ACTION ITEM >> Return only the lines below starting at the line containing "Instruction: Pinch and" and ending at the line containing "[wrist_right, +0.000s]", both included, exactly as they are and with no pictures.

INPUT DATA >>
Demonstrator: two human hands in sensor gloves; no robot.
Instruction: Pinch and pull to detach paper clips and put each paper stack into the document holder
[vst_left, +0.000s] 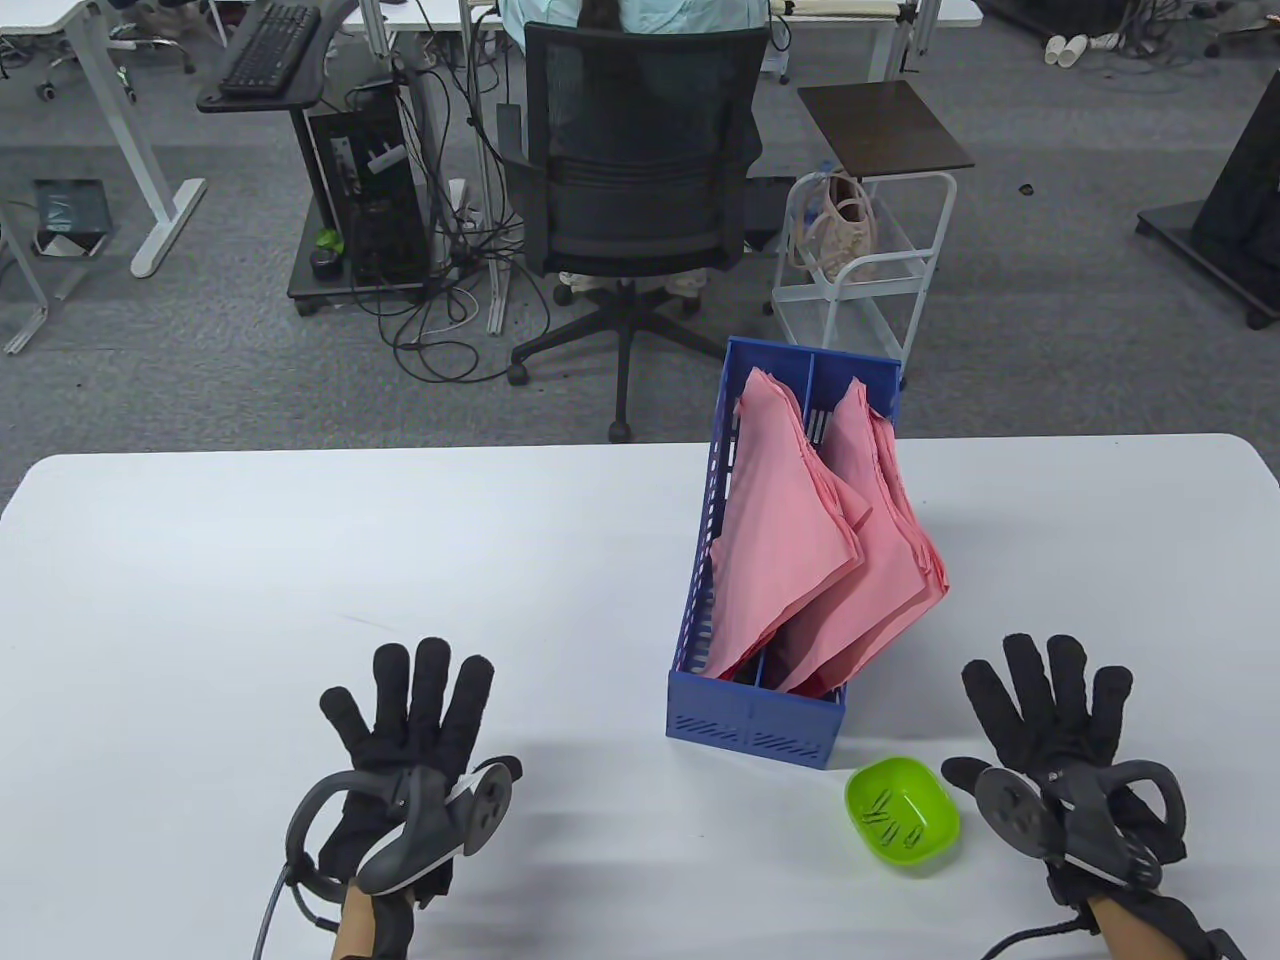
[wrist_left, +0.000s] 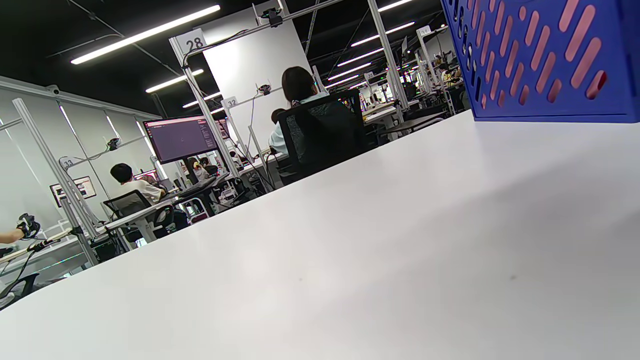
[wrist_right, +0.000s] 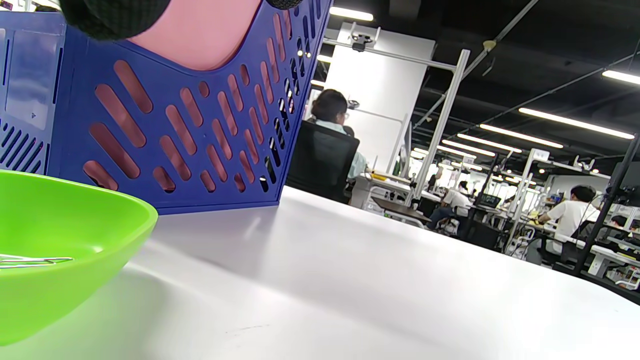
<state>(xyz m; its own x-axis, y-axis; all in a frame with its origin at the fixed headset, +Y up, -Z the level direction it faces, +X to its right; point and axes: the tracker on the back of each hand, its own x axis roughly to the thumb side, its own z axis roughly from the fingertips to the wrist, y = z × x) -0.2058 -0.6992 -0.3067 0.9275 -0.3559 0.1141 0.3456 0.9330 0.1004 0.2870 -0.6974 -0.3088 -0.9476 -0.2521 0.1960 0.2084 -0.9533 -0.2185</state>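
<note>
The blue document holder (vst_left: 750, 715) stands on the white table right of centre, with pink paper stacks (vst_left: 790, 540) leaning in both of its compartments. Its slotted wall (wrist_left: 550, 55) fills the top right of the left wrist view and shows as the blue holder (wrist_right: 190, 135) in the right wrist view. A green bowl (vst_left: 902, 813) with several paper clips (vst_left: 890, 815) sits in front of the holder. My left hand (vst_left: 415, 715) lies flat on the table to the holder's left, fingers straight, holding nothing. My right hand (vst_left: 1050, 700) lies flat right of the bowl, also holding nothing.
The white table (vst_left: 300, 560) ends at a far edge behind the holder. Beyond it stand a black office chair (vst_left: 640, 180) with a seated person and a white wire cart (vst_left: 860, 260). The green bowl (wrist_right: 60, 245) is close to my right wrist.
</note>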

RESPONSE BOX >>
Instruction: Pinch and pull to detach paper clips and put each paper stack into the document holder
[vst_left, +0.000s] 
[wrist_left, +0.000s] 
[wrist_right, +0.000s] 

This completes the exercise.